-- Your task --
Return an exact copy of the data, starting at its first line and ending at the line that contains "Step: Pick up", minus any pictures.
BEGIN Records supplied
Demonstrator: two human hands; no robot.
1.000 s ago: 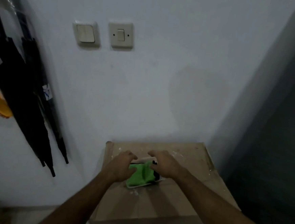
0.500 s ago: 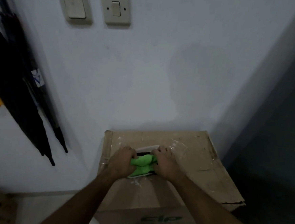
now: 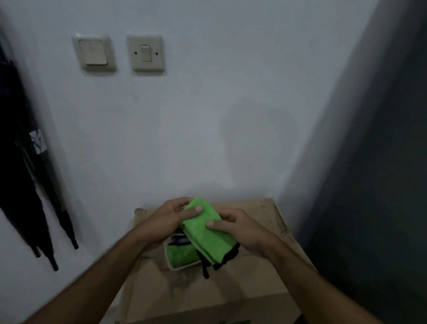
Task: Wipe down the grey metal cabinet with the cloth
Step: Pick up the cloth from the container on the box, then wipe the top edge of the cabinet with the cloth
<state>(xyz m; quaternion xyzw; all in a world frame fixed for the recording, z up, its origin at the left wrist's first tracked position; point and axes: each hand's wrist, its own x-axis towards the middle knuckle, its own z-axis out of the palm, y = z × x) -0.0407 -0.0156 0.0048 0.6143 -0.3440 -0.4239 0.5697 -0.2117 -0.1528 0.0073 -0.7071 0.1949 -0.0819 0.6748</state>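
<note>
Both hands above a cardboard box (image 3: 236, 281), near its rear edge | left hand (image 3: 163, 220) and right hand (image 3: 244, 229) each pinch-grip the folded green cloth (image 3: 208, 231), lifted clear | under it: open pouch (image 3: 178, 255), black strap (image 3: 221, 261) | wall behind: two switches (image 3: 118, 53); umbrellas (image 3: 15, 161) hang left | grey cabinet (image 3: 397, 176) at right, untouched

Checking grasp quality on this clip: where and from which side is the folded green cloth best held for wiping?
Grip the green cloth across its folded upper end, coming from above with thumb on top, as the left hand and right hand now pinch it. It is a flat folded pad, tilted, with loose layers hanging at the lower end over the cardboard box.
</note>
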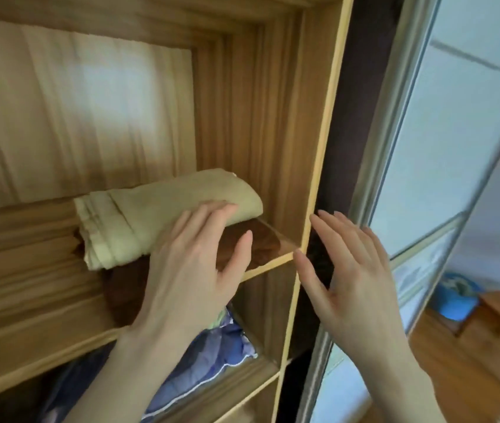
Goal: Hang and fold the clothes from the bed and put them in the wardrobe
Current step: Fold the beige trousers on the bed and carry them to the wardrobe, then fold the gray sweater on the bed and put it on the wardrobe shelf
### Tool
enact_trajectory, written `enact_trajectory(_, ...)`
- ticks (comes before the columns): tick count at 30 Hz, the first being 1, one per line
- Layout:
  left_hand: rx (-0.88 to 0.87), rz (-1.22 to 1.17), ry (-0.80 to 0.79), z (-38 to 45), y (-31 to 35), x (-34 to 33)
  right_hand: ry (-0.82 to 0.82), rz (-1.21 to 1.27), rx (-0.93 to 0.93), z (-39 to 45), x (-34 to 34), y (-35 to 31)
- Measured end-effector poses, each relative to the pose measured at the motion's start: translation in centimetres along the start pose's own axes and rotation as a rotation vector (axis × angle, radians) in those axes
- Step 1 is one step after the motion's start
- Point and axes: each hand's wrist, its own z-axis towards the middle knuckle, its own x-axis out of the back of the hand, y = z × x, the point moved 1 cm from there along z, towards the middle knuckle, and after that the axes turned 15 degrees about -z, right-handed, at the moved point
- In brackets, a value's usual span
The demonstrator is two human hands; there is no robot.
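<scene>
The left hand (pixel 193 267) is spread, its straight fingertips resting against the right end of a folded pale-green cloth (pixel 163 215), gripping nothing. The right hand (pixel 349 270) is also spread and empty, held in the air just right of the wardrobe (pixel 322 148) side panel. The cloth lies on the wooden shelf (pixel 29 285) inside the wardrobe. On the shelf below lies blue patterned bedding (pixel 212 355). A sliding door (pixel 456 148) stands at the right.

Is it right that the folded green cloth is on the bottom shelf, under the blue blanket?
Not quite. The head view shows the folded green cloth on the shelf above the blue blanket, not under it. The left hand touches the cloth with straight fingers.
</scene>
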Motion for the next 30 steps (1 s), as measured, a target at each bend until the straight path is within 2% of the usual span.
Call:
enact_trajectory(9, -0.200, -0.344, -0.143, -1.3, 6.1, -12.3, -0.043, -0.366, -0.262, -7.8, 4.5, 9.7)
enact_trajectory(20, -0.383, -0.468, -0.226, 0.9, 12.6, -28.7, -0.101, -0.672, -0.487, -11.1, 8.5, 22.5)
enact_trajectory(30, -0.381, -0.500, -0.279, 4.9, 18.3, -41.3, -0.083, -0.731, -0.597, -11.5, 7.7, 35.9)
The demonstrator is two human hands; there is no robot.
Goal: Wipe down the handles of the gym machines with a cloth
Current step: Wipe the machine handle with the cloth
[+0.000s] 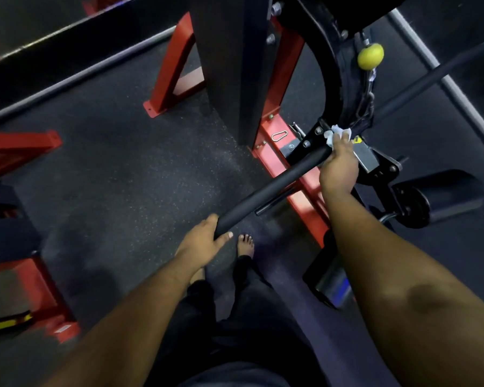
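The left hand (204,241) grips the near end of a long black padded handle (271,188), fingers curled over the top and thumb along the underside. The right hand (338,166) is farther up the same bar, at its middle where it meets the machine, and presses a white cloth (336,133) against it; the cloth is bunched under the fingers and sticks out past the fingertips. The handle therefore runs diagonally between the two hands, from lower left to upper right, and its far half carries on beyond the cloth toward the upper right corner. Just beyond the right hand sit a black bracket with bolts, a chain (365,104) and a yellow ball (370,56) hanging above it. A red frame (296,174) lies on the floor under the bar, with a silver clip (279,135) on it beside a dark upright post (235,65). Below the left hand a bare foot (246,244) stands on the dark speckled floor (129,174). More red frame pieces lie to the left.
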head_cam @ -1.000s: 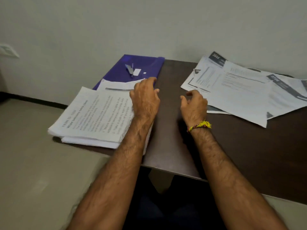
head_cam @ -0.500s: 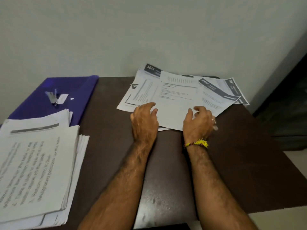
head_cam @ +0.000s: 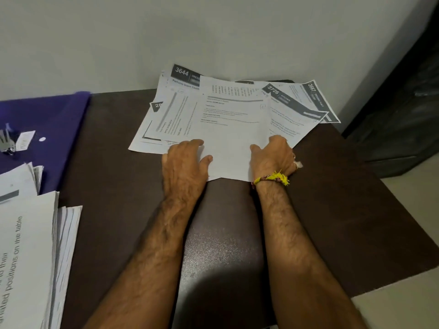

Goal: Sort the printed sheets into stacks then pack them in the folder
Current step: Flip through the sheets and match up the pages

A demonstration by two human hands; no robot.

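Left hand [head_cam: 185,162]: flat on the loose sheets [head_cam: 232,129], fingers relaxed.
Right hand [head_cam: 273,155]: fingertips hidden; we think it pinches the sheets.
Stack [head_cam: 26,245]: cut off, near left.
Folder [head_cam: 47,119]: far left, partly covered.

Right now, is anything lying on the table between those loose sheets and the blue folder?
Nothing visible: bare table separates the loose sheets under both hands from the blue folder. A key bunch lies on the folder.

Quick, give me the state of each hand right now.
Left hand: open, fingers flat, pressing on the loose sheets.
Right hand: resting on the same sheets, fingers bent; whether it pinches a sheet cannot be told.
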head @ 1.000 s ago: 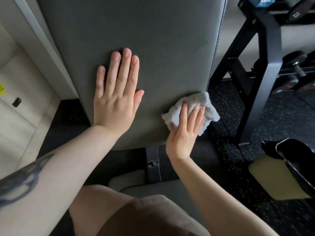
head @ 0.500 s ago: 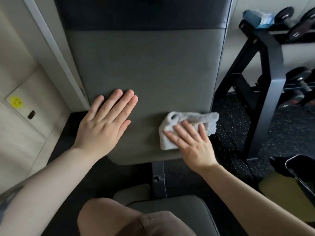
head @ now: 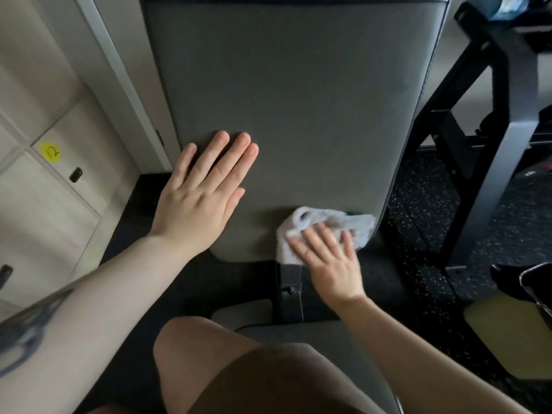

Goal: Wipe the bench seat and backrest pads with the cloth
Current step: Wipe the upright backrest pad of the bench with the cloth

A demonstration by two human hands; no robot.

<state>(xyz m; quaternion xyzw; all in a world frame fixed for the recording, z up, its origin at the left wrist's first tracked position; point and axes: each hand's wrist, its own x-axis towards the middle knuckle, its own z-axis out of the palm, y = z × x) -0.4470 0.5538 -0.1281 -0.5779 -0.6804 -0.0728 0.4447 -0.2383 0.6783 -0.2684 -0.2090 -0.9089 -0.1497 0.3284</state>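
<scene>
The grey backrest pad point(head: 298, 100) fills the middle of the view, tilted up away from me. My left hand point(head: 203, 198) lies flat on its lower left part, fingers together and holding nothing. A crumpled white cloth point(head: 328, 225) sits at the pad's lower right corner, partly hanging over the bottom edge. My right hand point(head: 328, 258) presses on the cloth with fingers spread. The grey seat pad point(head: 313, 333) shows at the bottom, mostly hidden by my knee and arm.
A black dumbbell rack point(head: 493, 138) stands close on the right. Pale lockers point(head: 44, 189) with a yellow sticker line the left wall. The bench's black hinge post point(head: 289, 291) joins the two pads. A dark bin point(head: 537, 291) and a yellowish mat point(head: 513, 339) lie at lower right.
My right hand has slid the cloth down toward the backrest's bottom edge, still at its lower right corner. My left hand stays flat on the lower left of the pad.
</scene>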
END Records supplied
-- Solution for this task --
Demonstrator: two human hands; no robot.
1.000 s ago: 
0.500 s ago: 
now: 
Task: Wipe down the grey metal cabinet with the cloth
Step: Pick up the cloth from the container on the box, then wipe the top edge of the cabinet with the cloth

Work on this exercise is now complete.